Cahier critique 12/06/2017

“L’homme aux bras ballants” de Laurent Gorgiard

Prix spécial du jury au Festival d’Annecy 1998

L'homme aux bras ballants fête ses vingt ans. Et force est de constater que la magie de ce court métrage d'animation en volumes opère toujours, même si son auteur, Laurent Gorgiard, s'en est allé trop tôt, dès 2003, laissant à la postérité cet unique film, merveille poétique empreinte d'expressionnisme. Adapté d'une très courte bande dessinée en noir et blanc de Gilles Gozzer (quelques cases seulement), L'homme aux bras ballants a été produit par Lazennec Bretagne, structure animée par Jean-François Le Corre, qui allait bientôt se transformer en Vivement lundi, société de production ayant depuis à son actif nombre de courts métrages d'animation marquants, à commencer par ceux de Bruno Collet (Le jour de gloire, Le petit dragon). 

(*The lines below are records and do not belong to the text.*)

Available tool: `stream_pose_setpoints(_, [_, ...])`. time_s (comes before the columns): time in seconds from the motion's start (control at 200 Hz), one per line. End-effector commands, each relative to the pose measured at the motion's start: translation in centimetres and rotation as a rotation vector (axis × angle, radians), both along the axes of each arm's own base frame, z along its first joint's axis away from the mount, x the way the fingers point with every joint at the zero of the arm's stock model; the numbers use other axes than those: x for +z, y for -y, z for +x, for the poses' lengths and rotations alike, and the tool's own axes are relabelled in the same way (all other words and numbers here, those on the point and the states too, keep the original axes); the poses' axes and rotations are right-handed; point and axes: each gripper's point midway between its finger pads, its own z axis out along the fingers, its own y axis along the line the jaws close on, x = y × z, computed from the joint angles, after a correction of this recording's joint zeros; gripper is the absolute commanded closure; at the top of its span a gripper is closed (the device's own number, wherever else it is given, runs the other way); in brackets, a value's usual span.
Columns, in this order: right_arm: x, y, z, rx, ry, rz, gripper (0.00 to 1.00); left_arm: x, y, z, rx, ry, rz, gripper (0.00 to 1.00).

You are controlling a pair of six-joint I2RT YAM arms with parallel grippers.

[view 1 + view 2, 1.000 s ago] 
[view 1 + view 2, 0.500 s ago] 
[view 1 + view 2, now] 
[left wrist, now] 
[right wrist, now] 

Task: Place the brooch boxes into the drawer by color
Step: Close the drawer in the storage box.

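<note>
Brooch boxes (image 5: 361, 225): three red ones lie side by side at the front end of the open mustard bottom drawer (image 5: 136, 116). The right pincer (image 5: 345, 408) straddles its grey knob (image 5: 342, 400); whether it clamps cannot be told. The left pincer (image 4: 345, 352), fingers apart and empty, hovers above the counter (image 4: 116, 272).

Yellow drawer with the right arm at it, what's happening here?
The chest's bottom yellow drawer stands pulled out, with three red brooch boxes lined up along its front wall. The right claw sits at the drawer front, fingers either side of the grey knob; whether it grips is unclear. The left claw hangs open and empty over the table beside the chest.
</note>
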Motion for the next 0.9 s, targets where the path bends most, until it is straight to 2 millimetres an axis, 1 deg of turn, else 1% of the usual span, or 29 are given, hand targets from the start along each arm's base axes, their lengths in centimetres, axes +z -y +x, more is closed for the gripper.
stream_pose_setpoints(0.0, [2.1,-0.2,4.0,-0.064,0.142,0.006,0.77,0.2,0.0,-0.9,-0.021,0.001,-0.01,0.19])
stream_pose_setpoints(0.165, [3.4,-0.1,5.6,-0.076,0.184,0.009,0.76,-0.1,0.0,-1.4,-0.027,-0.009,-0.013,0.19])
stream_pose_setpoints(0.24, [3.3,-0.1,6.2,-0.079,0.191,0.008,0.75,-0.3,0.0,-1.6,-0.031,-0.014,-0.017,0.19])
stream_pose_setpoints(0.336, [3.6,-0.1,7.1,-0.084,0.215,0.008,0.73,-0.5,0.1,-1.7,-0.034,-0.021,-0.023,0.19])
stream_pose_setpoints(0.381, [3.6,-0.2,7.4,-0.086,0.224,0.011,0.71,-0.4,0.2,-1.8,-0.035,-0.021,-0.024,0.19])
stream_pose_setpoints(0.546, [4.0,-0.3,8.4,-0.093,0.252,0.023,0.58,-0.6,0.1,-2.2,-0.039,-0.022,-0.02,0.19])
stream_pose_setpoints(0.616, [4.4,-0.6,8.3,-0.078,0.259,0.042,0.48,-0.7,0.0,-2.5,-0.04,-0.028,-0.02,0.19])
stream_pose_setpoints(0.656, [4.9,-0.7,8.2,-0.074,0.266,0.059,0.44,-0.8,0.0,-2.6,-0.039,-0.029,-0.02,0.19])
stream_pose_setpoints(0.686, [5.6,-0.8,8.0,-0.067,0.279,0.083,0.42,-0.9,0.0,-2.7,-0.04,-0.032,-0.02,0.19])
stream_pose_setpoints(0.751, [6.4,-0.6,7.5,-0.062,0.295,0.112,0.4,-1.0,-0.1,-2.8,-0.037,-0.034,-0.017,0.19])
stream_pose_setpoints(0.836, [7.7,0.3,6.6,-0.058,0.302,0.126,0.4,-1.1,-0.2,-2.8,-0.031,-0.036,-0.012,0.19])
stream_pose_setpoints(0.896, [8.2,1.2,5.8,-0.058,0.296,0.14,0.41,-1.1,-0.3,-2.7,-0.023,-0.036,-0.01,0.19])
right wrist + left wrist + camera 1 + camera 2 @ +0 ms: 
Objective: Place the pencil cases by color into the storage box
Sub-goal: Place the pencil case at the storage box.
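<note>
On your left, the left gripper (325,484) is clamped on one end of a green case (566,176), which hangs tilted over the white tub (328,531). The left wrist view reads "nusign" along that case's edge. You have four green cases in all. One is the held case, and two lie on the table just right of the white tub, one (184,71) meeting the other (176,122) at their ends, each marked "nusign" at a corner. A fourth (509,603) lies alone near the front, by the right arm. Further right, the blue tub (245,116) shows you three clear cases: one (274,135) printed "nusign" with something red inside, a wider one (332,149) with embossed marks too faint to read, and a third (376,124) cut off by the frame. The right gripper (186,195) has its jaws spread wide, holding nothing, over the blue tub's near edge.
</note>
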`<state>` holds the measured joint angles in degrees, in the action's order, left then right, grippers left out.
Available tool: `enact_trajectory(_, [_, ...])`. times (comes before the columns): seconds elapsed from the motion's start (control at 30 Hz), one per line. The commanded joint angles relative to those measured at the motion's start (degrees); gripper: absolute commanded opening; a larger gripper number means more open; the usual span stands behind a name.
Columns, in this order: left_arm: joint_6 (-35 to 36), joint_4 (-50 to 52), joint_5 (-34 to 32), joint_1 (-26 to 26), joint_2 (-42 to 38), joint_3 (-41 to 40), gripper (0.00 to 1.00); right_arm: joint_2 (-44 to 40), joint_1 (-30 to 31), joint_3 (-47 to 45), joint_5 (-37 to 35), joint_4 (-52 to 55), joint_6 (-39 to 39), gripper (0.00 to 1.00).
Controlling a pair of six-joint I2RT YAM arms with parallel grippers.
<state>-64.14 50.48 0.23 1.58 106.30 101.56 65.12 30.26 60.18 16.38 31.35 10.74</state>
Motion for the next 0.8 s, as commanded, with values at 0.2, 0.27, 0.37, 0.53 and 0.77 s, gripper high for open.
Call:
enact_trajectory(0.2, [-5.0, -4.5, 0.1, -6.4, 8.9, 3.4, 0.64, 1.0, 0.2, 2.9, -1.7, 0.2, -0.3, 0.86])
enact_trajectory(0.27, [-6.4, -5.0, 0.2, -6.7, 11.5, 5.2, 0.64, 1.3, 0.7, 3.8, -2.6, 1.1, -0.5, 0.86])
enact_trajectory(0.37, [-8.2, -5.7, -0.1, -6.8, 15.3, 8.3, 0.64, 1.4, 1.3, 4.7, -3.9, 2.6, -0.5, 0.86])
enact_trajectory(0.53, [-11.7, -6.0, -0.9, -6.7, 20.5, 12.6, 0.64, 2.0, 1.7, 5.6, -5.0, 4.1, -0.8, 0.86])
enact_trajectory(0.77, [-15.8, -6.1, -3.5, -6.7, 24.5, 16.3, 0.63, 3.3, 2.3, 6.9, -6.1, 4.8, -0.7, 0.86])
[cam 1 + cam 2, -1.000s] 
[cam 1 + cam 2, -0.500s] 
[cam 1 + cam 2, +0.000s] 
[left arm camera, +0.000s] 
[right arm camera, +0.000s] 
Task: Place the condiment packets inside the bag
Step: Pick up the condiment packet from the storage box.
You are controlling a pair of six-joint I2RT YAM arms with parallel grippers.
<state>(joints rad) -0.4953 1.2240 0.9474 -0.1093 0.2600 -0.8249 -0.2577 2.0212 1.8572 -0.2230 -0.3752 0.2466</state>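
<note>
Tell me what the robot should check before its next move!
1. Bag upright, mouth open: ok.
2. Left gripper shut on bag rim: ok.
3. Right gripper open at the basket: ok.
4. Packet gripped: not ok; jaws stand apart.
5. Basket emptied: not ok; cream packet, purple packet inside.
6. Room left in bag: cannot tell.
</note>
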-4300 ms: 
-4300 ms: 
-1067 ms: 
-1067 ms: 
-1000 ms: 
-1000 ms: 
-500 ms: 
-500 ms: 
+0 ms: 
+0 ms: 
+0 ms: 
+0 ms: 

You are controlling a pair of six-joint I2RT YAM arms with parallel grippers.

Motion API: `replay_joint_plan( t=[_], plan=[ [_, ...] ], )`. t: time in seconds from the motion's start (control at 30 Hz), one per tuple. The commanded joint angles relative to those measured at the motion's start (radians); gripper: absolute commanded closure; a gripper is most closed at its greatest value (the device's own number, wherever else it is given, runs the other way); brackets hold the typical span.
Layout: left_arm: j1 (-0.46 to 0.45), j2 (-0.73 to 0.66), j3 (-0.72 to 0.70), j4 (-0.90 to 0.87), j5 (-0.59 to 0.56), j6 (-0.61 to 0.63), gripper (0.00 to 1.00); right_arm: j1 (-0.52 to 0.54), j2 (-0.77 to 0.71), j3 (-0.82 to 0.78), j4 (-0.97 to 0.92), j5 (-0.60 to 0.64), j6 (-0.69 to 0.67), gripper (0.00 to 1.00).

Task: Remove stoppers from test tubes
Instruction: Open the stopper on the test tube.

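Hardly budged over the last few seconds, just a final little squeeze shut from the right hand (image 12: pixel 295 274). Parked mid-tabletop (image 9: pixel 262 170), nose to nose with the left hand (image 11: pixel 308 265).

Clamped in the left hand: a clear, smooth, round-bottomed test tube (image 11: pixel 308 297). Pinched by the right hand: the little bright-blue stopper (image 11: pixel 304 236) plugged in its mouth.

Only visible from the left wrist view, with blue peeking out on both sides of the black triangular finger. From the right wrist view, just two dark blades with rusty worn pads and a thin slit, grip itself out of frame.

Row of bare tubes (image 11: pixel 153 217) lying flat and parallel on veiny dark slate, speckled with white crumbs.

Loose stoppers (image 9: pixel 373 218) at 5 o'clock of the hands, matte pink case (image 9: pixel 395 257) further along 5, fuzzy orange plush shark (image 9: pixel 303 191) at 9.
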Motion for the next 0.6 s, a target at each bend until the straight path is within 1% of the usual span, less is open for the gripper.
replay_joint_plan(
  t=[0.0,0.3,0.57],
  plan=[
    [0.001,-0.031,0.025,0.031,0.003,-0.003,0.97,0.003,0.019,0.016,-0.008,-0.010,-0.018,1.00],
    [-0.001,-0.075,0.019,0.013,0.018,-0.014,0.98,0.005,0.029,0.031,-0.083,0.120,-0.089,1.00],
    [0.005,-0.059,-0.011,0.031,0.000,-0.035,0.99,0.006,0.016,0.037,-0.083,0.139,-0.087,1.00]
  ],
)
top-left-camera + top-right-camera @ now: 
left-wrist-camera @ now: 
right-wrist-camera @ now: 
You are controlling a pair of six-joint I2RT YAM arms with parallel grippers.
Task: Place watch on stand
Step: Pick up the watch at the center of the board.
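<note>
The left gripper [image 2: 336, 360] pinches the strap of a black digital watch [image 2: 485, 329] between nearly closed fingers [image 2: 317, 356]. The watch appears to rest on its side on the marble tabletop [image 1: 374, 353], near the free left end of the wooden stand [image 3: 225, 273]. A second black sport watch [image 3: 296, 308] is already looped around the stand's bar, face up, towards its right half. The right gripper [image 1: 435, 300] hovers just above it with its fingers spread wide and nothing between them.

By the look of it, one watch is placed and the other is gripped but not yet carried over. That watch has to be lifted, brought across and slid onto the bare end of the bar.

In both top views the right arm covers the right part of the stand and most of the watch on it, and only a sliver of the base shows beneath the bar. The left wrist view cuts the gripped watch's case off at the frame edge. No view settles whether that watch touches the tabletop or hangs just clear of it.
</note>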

La présence de Yann Tiersen au générique est constitutive de la réussite de ce film d'animation puissamment mélancolique et laissant la part belle aux effets sonores et à la musique. Originale, cette dernière fut d'ailleurs reprise, sous une forme un peu différente, sur le troisième album du musicien, Le phare, bien avant que le mariage des mélodies de Tiersen avec le cinéma ne devienne, par le truchement de Jean-Pierre Jeunet, absolument évident. Pourtant, dès 1997, soit quatre ans avant le succès faramineux du Fabuleux destin d'Amélie Poulain et de sa bande originale, Tiersen composait aussi, rappelons-le, pour un autre court métrage d'animation, celui, tout aussi somptueux, de Philippe Jullien, Le cyclope de la mer, une autre histoire de monstre...

Que le cinéma soit affaire de lumière peut en partie expliquer la pérennité, la valeur essentielle d'un mouvement esthétique, l'expressionnisme allemand, reposant sur ses déséquilibres autant que sur la lutte des contrastes, des ombres et des perspectives. L'homme aux bras ballants, dont l'image est signée Olivier Gillon, réalisateur de Barbe Bleue en 1979, ne parle justement pas d'autre chose que de lumière avec ce personnage lourd et difforme dont la mission – littérale – n'est autre chaque soir que de faire se lever la Lune. L'inversion – un lever de Lune en lieu et place du lever de Soleil, un être terrien et asymétrique faisant s'élever un astre parfaitement circulaire – ancre la nature fantastique d'un projet dont l'entame inquiétante et nocturne mettait pourtant le spectateur sur d'autres rails que ceux du conte poétique, où les silhouettes héritées de M, le maudit ou de Nosferatu, paraissaient plus menaçantes que bienveillantes. Mais du jeu des ombres sur un mur – de la projection donc – naîtra pourtant cette Lune sans laquelle, suggère ce beau rêve de cinéma, nos nuits ne seraient décidément pas les mêmes.

Stéphane Kahn

Réalisation : Laurent Gorgiard. Scénario : Laurent Gorgiard, d'après une nouvelle illustrée de Gilles Gozzer. Gouache : Guillaume Legoupil et Éric Bordier. Image : Olivier Gillon. Animation : Jean-Marc Ogier. Décors : Jean-Marc Ogier et Bruno Collet. Montage : Anne Rennesson. Son : Patrick Le Goff. Musique : Yann Tiersen. Production : Lazennec Bretagne.